From the entries below, return exactly the lines beginning at the one that contains "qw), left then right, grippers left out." and ending at the one that contains "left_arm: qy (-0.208", both of them included, and only those lines.

[Exercise input Boundary: Start]

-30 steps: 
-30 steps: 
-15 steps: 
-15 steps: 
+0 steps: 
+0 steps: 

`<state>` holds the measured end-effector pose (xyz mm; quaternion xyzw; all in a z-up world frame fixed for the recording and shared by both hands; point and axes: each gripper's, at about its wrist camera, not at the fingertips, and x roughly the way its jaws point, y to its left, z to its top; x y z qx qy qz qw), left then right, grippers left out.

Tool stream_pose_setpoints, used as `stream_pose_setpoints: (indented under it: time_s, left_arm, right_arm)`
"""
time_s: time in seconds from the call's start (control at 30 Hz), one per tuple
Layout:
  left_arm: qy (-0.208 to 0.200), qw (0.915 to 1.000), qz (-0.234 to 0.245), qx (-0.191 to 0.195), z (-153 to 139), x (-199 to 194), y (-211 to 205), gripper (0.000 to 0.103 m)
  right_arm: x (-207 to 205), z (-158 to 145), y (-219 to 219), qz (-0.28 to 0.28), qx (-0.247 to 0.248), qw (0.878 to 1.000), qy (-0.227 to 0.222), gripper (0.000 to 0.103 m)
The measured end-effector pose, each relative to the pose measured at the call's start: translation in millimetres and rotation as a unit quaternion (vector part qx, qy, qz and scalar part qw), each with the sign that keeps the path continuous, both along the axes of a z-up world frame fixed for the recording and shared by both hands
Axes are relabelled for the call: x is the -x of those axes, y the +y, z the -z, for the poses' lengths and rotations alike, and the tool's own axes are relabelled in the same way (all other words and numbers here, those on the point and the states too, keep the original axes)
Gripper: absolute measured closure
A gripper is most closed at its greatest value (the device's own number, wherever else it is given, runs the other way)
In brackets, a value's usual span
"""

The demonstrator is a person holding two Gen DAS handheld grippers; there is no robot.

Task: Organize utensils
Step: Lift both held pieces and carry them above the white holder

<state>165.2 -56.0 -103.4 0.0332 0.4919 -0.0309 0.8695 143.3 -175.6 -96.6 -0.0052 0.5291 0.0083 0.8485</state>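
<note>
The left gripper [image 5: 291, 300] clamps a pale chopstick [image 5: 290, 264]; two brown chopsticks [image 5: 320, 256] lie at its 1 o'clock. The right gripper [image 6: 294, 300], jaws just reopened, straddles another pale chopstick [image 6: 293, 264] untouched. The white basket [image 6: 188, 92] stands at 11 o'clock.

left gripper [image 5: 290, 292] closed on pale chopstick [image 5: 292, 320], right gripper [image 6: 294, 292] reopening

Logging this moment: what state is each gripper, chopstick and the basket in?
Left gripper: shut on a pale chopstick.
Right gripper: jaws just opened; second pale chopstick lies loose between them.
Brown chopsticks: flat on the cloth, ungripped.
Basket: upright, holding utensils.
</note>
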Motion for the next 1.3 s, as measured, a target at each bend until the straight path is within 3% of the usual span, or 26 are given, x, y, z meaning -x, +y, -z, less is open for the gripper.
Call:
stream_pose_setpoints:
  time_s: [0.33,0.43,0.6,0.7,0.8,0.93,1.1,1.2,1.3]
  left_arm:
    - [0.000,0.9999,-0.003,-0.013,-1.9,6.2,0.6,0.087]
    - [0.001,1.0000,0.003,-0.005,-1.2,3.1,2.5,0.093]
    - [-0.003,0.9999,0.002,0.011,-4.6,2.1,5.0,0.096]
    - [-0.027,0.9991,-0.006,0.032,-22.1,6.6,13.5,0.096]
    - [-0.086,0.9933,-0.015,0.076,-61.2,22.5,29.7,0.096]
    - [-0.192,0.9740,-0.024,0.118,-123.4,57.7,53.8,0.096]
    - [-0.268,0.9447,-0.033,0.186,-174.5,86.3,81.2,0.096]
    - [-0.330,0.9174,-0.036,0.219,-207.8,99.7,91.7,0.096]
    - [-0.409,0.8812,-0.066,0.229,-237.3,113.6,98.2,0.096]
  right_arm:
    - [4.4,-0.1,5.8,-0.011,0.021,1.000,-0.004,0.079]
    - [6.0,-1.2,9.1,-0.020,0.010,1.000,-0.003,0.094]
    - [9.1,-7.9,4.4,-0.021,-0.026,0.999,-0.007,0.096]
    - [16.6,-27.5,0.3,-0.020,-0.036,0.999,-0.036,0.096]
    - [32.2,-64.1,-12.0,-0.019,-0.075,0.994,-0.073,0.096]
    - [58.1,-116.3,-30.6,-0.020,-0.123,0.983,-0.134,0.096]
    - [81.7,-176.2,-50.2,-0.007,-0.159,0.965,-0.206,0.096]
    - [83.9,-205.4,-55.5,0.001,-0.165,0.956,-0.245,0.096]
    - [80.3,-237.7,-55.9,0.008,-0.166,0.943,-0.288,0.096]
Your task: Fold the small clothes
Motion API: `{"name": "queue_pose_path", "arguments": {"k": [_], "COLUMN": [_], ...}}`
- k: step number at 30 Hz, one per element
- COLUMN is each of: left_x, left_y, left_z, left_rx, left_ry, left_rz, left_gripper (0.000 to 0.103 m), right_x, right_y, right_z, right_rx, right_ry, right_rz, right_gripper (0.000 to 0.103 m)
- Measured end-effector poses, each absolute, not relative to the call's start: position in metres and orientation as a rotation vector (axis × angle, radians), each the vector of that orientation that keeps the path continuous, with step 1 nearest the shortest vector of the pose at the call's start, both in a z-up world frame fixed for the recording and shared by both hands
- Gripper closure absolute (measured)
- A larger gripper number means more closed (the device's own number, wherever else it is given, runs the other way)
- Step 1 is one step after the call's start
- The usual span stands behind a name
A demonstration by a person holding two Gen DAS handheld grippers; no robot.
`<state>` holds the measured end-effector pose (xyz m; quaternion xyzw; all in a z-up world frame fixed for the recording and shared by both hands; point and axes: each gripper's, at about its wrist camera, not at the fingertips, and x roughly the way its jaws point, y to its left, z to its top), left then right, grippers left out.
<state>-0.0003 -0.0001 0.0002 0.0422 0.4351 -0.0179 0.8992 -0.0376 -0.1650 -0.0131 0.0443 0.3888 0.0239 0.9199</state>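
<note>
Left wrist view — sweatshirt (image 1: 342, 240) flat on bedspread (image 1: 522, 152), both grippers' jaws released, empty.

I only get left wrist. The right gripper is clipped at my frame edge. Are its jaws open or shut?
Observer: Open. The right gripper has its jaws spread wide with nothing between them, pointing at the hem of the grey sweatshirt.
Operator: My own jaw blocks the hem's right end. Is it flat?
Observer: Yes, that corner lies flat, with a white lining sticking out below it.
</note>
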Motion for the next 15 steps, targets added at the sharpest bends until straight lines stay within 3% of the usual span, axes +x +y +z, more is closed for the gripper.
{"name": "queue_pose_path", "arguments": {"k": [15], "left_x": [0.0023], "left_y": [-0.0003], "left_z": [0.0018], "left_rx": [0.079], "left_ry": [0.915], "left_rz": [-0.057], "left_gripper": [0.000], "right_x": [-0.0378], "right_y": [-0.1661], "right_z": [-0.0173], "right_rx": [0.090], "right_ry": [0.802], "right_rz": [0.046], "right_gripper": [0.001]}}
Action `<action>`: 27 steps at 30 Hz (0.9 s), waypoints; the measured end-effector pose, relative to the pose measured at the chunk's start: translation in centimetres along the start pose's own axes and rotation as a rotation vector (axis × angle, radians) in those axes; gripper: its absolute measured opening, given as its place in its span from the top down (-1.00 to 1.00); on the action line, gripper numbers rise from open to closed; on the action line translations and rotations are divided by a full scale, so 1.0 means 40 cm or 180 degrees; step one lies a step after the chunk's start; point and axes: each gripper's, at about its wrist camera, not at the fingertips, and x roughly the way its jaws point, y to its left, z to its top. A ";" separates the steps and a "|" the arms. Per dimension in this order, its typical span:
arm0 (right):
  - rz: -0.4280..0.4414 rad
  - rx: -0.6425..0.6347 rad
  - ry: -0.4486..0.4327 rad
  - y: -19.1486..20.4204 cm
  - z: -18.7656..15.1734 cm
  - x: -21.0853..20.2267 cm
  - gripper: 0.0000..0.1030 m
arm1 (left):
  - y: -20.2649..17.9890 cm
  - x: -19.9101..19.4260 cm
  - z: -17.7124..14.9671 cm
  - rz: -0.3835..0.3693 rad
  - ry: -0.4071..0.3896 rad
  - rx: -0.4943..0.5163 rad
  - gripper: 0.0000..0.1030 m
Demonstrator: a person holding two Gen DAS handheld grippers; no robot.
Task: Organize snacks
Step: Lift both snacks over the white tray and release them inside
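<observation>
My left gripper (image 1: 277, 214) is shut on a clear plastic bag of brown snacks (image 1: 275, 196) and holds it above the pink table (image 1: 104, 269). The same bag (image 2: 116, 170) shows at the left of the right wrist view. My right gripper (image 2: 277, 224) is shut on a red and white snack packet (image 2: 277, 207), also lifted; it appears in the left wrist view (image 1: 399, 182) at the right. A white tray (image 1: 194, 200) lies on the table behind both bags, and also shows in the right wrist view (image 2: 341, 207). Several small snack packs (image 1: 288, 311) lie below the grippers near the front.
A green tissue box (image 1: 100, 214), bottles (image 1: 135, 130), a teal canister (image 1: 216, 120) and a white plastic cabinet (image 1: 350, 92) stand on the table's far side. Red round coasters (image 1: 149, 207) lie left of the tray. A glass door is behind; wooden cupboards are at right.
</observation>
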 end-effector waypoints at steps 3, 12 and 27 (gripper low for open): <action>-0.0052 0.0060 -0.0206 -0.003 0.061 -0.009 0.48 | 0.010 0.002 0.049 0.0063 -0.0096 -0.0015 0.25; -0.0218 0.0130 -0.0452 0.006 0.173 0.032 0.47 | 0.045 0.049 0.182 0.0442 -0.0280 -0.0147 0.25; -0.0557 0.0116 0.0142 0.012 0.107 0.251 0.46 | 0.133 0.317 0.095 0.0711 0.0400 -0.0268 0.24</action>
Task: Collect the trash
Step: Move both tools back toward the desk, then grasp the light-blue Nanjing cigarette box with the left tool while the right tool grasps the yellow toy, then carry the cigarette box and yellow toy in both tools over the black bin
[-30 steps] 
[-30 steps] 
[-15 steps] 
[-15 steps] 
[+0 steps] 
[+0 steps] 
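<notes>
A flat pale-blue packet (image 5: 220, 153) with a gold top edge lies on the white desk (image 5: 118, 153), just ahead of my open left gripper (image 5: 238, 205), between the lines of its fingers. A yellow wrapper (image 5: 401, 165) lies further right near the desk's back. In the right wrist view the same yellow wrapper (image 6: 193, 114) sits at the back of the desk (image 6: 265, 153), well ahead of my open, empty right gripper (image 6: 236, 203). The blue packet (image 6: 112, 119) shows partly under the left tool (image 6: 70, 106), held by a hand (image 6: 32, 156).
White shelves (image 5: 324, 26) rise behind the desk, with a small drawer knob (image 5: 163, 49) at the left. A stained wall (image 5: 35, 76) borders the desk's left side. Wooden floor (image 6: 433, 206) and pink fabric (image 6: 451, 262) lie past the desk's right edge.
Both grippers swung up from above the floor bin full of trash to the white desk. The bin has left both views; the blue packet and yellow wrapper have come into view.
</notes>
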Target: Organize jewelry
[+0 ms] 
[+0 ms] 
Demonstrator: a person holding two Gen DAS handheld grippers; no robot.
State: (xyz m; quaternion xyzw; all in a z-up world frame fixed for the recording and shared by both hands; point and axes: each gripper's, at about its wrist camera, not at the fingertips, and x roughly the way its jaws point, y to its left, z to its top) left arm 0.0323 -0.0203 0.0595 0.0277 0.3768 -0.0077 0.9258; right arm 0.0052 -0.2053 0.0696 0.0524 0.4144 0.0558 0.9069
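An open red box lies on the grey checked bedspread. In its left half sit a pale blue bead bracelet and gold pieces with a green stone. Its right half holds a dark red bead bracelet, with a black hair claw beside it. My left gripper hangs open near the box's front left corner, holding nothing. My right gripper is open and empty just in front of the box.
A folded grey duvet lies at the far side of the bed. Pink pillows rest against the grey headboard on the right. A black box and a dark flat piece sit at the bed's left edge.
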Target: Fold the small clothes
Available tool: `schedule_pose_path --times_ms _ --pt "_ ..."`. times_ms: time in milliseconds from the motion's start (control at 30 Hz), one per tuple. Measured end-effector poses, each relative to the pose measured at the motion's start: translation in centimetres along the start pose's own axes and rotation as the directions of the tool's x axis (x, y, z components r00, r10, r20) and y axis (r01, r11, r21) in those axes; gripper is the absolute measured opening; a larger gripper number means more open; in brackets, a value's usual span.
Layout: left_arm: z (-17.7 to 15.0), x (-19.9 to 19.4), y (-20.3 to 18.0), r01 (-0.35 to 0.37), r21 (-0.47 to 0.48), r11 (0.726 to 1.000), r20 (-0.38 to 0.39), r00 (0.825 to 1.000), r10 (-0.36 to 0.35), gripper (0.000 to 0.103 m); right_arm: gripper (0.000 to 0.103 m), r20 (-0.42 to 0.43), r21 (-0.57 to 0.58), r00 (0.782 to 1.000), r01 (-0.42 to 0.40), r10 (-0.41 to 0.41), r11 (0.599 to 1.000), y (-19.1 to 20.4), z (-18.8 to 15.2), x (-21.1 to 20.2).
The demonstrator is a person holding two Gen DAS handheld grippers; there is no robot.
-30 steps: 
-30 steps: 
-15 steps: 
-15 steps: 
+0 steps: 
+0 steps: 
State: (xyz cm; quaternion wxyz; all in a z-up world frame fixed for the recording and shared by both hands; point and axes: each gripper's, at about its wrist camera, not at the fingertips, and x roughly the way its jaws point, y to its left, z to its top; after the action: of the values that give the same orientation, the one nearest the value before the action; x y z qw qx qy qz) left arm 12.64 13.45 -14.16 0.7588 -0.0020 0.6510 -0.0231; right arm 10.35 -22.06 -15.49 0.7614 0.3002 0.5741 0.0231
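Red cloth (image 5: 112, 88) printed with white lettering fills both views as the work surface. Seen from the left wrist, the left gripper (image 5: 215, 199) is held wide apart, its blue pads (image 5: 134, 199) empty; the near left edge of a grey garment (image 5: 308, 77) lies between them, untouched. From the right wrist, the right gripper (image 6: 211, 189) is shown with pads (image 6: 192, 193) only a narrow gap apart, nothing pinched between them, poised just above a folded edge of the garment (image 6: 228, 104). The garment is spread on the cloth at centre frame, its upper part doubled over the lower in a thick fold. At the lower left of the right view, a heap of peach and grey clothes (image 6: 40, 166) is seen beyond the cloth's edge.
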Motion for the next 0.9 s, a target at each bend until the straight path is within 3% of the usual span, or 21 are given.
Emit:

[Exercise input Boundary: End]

__Exercise output__:
`<state>` holds the measured end-effector pose (xyz mm; quaternion xyzw; all in a z-up world frame fixed for the recording and shared by both hands; point and axes: each gripper's, at about its wrist camera, not at the fingertips, and x roughly the way its jaws point, y to its left, z to its top; x y z qx qy qz qw), left then right, grippers left out.

Tool stream_pose_setpoints, used as `stream_pose_setpoints: (indented under it: time_s, left_arm, right_arm)`
"""
time_s: time in seconds from the call's start (control at 30 Hz), one per tuple
Layout:
  left_arm: qy (-0.208 to 0.200), qw (0.915 to 1.000), qz (-0.234 to 0.245), qx (-0.191 to 0.195), z (-153 to 139), x (-199 to 194), y (-211 to 205), gripper (0.000 to 0.103 m)

This output is now complete.